John Norris, arguing that our current practices favor rewarding failed states with lots of money and attention, takes what he terms a”better” approach to fragile states. He proposes that willing and able fragile states–not the utterly failed ones–be invited to enter into repeatable 5-year, USAID-administered Inclusion, Growth and Peace compacts, with the aim of developing effective and legitimate institutions over a decade and more. While not proposing a definitive list, he suggests:
Niger, Ethiopia, Kenya, Liberia, Lebanon, Uganda, Myanmar, Cameroon, Egypt, Mali, Sierra Leone, Sri Lanka, Timor-Leste, Nepal, and Rwanda all stand out as countries where a mixture of host country commitment, effective diplomacy, positive leverage, and sound assistance strategies could help move them more permanently out of the fragility category.
Adding Tunisia and Mali for good measure, Norris says the pay-off from focusing more attention on these not-yet-basket cases could be particularly high.
This approach is analogous to one the Millennium Challenge Corporation uses, usually for more consolidated states. Greater flexibility would be required for fragile states, and the money would be focused on improving legitimacy, which is something the host country naturally wants. But it would have to make specific, transparent and accountable commitments in exchange.

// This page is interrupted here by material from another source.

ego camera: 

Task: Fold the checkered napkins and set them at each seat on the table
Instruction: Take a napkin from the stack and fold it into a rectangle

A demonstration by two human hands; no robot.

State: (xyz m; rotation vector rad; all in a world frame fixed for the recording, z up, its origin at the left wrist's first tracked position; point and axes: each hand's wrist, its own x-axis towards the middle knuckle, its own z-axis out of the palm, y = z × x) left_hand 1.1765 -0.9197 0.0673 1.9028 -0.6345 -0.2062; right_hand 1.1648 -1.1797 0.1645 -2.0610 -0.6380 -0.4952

Implicitly, the array of current AID objectives that Miclaucic and Boot cite would be at least partly dropped in Norris’ approach as well, though of course improvement in state effectiveness would likely result in some of those objectives being met. Norris proposes specific indicators for his compacts, geared toward the problems of fragile states like return of refugees and internally displaced people, reduction of grievances and increased government effectiveness, among others. He also proposes getting rid of the parallel budgets funded as Overseas Contingency Operations, but only if equivalent amounts are re-inserted into regular appropriations of State, AID and Defense.

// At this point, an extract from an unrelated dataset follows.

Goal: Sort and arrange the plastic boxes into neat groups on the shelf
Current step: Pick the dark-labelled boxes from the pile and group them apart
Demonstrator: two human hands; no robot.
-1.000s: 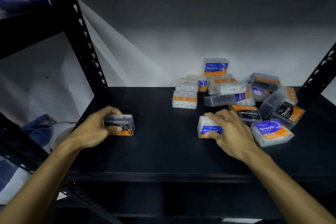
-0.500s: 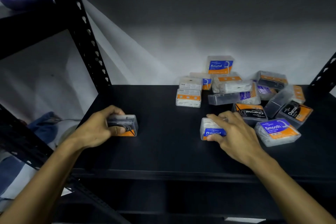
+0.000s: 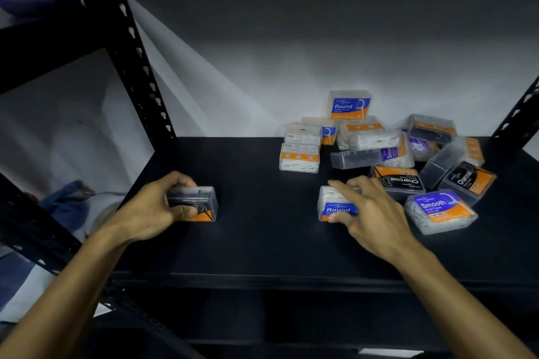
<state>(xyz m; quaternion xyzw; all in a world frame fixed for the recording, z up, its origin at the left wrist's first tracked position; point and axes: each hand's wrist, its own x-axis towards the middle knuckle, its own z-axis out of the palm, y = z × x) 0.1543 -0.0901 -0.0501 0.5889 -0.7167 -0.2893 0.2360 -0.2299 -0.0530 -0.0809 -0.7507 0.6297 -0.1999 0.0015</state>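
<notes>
Clear plastic boxes [image 3: 388, 151] lie mostly unsorted, heaped at the black metal shelf's [image 3: 248, 242] right rear; left hand [image 3: 151, 210] grips a dark-filled box [image 3: 195, 203] at shelf's left, right hand [image 3: 370, 213] pinches a blue-labelled "Round" box [image 3: 335, 207].

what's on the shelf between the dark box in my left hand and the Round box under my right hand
Nothing: in the head view, only bare black shelf lies between the dark box and the Round box.
</notes>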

That’s about as much budgetese as I am capable and willing to speak. The main point for all three authors is just this: our current foreign assistance is not producing the best results because it is focused on the wrong objectives and countries and because it is spent on the wrong efforts. The stove pipes that rule the foreign assistance world are separating things that belong together, especially where fragile states are concerned. We could do much better if we re-thought the whole package strategically, from ultimate objectives to programs.
As I explained in the book advertised to your upper right, I doubt that can be done with existing institutions, which have proven irremediable. But Norris, Boot and Miclaucic have put forward good ideas worthy of attention.